O principal fator é demográfico. Portugal tem menos nascimentos, menos população ativa e mais anos de vida. A taxa de fecundidade ronda 1,4 filhos por mulher e mais de 22% da população tem mais de 65 anos. O rácio de trabalhadores por pensionista caiu de cerca de 9, nos anos 70, para apenas 1,7 hoje. Este desequilíbrio coloca sob pressão o modelo assente na solidariedade intergeracional.
O impacto é duplo: a despesa aumenta — há mais pensões durante mais tempo — e a receita cresce menos do que o necessário. Salários baixos, precariedade e emigração jovem reduzem a base contributiva. Assim, a sustentabilidade da Segurança Social depende cada vez mais da capacidade da economia gerar emprego qualificado e melhor remunerado.
Algumas projeções preveem uma descida significativa da taxa de substituição (proporção entre o valor da primeira pensão e o último salário) nas próximas décadas. Já hoje, para muitos jovens, o sistema parece exigir mais no presente para oferecer menos no futuro. Esta perceção fragiliza a confiança e levanta uma questão de justiça entre gerações.
As reformas das últimas décadas ajudaram a controlar a despesa, mas não resolveram os desafios estruturais. Quando feitas de forma fragmentada, aumentam a incerteza e afastam ainda mais os jovens do sistema.

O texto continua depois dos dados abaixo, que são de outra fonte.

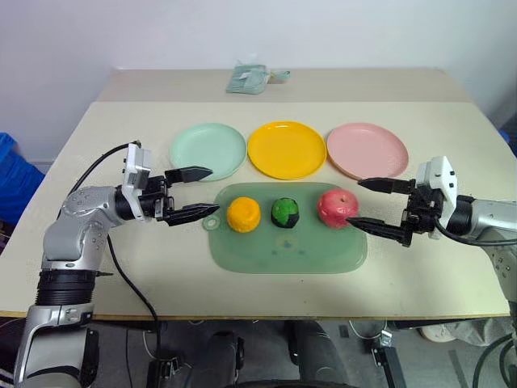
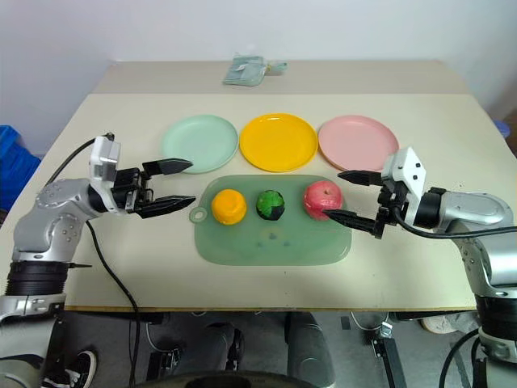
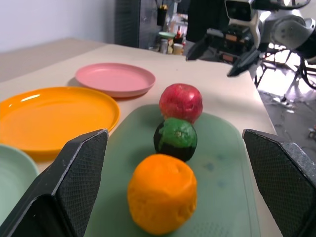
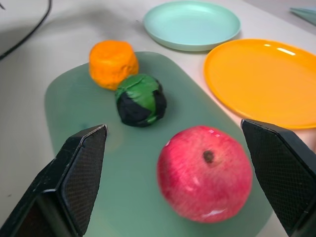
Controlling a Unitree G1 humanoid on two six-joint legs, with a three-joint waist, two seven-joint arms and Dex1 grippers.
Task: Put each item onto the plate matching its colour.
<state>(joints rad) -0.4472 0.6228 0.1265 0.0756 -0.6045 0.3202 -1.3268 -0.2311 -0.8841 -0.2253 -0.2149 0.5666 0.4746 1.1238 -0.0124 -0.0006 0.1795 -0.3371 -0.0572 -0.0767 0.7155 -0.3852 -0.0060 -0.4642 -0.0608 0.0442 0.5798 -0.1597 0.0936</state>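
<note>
Three toy fruits lie in a row on a translucent green mat (image 1: 291, 250): an orange one (image 1: 243, 215) at the left, a dark green and black one (image 1: 285, 213) in the middle, a pink-red one (image 1: 337, 207) at the right. Behind the mat stand a mint green plate (image 1: 208, 151), a yellow-orange plate (image 1: 287, 149) and a pink plate (image 1: 367, 150), all bare. My left gripper (image 1: 203, 194) is open, pointing at the orange fruit from the mat's left end. My right gripper (image 1: 365, 204) is open beside the pink-red fruit, its fingers on either side of the fruit's right edge.
A pale green cloth pouch (image 1: 250, 78) lies at the table's far edge. A black cable (image 1: 129, 279) runs from my left arm over the table's front edge. Blue fabric (image 1: 12, 174) sits off the table at the left.
</note>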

A resposta tem de ser mais abrangente. É essencial reforçar a economia, aumentar a produtividade e valorizar salários, criando condições para fixar jovens no país. Ao mesmo tempo, é necessário investir numa política de natalidade consistente, com apoio às famílias e melhores condições de conciliação entre trabalho e vida pessoal.

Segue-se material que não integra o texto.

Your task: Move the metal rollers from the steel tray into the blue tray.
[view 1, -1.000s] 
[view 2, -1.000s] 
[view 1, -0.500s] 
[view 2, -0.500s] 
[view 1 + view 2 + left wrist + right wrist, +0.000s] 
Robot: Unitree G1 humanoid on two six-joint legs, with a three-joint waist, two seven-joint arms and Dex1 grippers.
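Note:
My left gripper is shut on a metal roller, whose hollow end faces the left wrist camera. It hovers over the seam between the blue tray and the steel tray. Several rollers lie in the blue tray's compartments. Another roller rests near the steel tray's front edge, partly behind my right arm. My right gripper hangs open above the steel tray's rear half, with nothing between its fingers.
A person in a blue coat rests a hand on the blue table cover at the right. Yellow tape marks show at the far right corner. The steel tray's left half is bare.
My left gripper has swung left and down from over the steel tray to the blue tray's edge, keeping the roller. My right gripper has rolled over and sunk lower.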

A confiança é um fator decisivo. Sem confiança, o pacto intergeracional enfraquece. Os jovens precisam de acreditar que o sistema é justo, previsível e sustentável. Para isso, é fundamental reforçar a transparência, garantir estabilidade nas regras, adaptar a proteção social às novas formas de trabalho e diversificar as fontes de financiamento do sistema reduzindo os riscos da sua deterioração.
Por isso, o maior risco não é imediato nem apenas financeiro. É a perda de confiança das novas gerações. Se os jovens deixarem de se rever no sistema, a solidariedade entre gerações deixa de funcionar.
A Segurança Social assenta precisamente nesse compromisso coletivo: os trabalhadores de hoje financiam os reformados de hoje, confiando que o mesmo lhes acontecerá amanhã. Para preservar este equilíbrio são necessárias medidas mais robustas que vão além dos meros ajustamentos técnicos. É imperativo renovar a confiança no sistema, sobretudo a confiança dos jovens portugueses.
Sem confiança, não há solidariedade. E sem solidariedade intergeracional, não há futuro para a Segurança Social.